I can be in a committed relationship thats fine but I marriage is the ultimate commitment with few ways out and costing a lot of money and time. I would much rather stay in a committed relationship without getting married than get married because my anxiety will come through. The reason I am fine with a long-term committed relationship (without marriage) is because there are easy ways out - we can just go our separate ways. If you are married you have to go through divorce etc. The whole thing just scares me :frown:

I am very aware that my opinions may change however, but I have thought this for years and still want kids and everything. I just don't want to get married :frown: .
Original post by Mushrooms
I can be in a committed relationship thats fine but I marriage is the ultimate commitment with few ways out and costing a lot of money and time. I would much rather stay in a committed relationship without getting married than get married because my anxiety will come through. The reason I am fine with a long-term committed relationship (without marriage) is because there are easy ways out - we can just go our separate ways. If you are married you have to go through divorce etc. The whole thing just scares me :frown:

I am very aware that my opinions may change however, but I have thought this for years and still want kids and everything. I just don't want to get married :frown: .
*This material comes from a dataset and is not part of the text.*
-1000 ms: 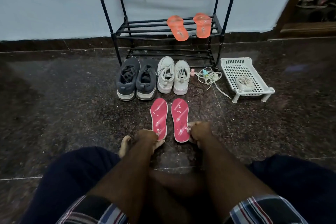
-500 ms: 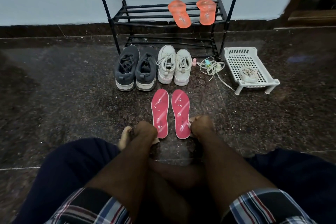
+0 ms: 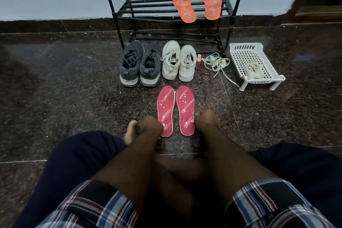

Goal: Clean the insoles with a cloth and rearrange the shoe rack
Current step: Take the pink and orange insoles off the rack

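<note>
The fingers of the right hand point(image 3: 205, 121) are curled down and are placed at the right edge of the right insole point(image 3: 185, 110), near its heel; the fingertips seem to pinch this edge, but the contact itself is hidden under the knuckles. The fingers of the left hand point(image 3: 150, 126) are also curled, and the hand is laid over the heel end of the left insole point(image 3: 165, 111). Whether this insole is really gripped cannot be told, because the fingers are hidden by the back of the hand. A bare foot point(image 3: 130, 132) is seen just beside the left hand.

Both insoles are pink with white flecks and are laid flat on the dark floor point(image 3: 64, 89), side by side, with the toes pointed at the rack point(image 3: 224, 3). Just beyond them two pairs are set in one row: grey shoes point(image 3: 139, 63) on the left and white shoes point(image 3: 178, 60) on the right. Behind the shoes the black rack is placed against the wall, and two orange slippers point(image 3: 197, 6) are kept on its middle shelf. At the right of the white shoes loose laces point(image 3: 216, 63) are heaped with some small objects. Further right a white basket point(image 3: 255, 48) is stood on the floor, and a crumpled cloth point(image 3: 253, 70) is laid in it.
</note>
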Tool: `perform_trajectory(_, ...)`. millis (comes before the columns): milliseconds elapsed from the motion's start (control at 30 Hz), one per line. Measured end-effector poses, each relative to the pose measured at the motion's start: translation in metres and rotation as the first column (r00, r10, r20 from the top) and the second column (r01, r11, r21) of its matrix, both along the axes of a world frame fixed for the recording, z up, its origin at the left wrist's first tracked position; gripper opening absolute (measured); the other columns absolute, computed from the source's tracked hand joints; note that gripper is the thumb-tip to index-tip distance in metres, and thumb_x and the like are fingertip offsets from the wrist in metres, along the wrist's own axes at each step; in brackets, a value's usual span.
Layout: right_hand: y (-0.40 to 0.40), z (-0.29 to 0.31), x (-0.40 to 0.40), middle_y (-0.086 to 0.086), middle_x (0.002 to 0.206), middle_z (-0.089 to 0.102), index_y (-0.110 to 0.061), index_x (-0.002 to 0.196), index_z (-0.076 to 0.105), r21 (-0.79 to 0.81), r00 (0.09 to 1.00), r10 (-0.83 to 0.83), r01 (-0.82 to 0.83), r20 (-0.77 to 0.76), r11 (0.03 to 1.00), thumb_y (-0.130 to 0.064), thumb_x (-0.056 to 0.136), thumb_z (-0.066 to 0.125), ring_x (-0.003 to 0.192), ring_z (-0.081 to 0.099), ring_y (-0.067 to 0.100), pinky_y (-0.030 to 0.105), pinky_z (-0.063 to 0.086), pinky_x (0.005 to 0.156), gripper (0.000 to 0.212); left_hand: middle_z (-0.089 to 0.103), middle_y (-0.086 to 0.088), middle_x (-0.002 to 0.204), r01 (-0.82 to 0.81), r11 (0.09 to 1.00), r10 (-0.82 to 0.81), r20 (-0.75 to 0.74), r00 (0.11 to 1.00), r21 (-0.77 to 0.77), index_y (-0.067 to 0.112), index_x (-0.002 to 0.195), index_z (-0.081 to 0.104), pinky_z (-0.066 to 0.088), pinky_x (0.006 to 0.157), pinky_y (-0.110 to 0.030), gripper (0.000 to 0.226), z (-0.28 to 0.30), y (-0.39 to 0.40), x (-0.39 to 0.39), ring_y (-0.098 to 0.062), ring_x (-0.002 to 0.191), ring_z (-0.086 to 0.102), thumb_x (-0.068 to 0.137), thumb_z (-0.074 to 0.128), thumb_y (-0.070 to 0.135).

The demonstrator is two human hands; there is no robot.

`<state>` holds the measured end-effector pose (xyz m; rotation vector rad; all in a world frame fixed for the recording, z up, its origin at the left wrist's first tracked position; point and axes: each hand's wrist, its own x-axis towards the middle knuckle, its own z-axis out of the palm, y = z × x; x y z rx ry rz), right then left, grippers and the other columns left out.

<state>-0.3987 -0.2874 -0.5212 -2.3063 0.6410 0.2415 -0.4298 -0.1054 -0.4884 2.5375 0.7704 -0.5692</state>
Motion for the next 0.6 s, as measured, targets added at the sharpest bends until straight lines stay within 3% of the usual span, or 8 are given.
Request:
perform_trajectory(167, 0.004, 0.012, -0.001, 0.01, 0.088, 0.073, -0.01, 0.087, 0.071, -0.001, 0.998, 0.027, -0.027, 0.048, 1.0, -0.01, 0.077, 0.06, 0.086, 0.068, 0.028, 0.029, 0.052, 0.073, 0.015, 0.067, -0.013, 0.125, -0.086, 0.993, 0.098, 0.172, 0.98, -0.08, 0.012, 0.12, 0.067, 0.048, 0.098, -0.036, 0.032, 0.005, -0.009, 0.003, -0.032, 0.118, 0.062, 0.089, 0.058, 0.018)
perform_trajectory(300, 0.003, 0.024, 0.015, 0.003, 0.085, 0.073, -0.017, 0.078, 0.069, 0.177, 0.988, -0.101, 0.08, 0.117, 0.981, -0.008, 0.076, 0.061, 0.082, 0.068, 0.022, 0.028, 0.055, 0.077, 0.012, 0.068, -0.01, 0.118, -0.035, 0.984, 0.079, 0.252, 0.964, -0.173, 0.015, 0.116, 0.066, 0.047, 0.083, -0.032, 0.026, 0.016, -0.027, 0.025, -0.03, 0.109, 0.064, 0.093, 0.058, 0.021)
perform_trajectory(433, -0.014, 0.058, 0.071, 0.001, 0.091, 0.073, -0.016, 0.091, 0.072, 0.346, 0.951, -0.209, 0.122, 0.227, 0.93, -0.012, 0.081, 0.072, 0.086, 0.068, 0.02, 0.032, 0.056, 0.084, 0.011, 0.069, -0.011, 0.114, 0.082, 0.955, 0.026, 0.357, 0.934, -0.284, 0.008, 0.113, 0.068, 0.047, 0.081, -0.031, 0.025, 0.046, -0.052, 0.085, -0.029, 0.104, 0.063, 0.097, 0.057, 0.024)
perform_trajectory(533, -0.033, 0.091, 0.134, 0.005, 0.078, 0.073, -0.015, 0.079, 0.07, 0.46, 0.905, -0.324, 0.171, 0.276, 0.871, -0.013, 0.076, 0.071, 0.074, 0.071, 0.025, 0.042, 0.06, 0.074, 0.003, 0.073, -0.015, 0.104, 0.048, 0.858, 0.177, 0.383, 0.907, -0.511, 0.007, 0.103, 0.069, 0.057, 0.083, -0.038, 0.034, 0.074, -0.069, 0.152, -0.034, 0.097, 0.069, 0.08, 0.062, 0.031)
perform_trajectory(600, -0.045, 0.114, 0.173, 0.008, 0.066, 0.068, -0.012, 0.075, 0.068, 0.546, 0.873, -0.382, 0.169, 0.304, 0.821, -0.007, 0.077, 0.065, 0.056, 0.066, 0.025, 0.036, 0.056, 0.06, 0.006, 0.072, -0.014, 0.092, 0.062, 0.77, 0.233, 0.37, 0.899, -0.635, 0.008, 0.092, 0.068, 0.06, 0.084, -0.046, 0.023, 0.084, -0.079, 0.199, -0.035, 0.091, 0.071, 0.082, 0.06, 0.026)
I think commitments are scary especially marriage. It's normal for you to think "oh is he the right person? What if it doesn't work out?" and stuff like that. But marriage isn't sth u jump into with just anyone. You will need God's guidance in finding the right person. He has a plan for you. If you follow it, nothing will go wrong and u won't need to go separate ways. So there's no need to be scared. Seek God's help. I'm sure he'll direct you :smile:
Original post by Mushrooms
I can be in a committed relationship thats fine but I marriage is the ultimate commitment with few ways out and costing a lot of money and time. I would much rather stay in a committed relationship without getting married than get married because my anxiety will come through. The reason I am fine with a long-term committed relationship (without marriage) is because there are easy ways out - we can just go our separate ways. If you are married you have to go through divorce etc. The whole thing just scares me :frown:

I am very aware that my opinions may change however, but I have thought this for years and still want kids and everything. I just don't want to get married :frown: .


I don't think it would be that easy to just walk away from a committed long term relationship though. Yes wouldn't be divorce but would still be emotionally draining. Anyway the whole point about a good relationship is that it won't end. With marriage you can still keep separate bank accounts and stuff and have large amounts of independence, plus the tax breaks and stuff that marriage offers. And especially if you want kids surely you want them to have the stability of a relationship where no-one is just going to take an easy way out and go their separate way (as you so put it).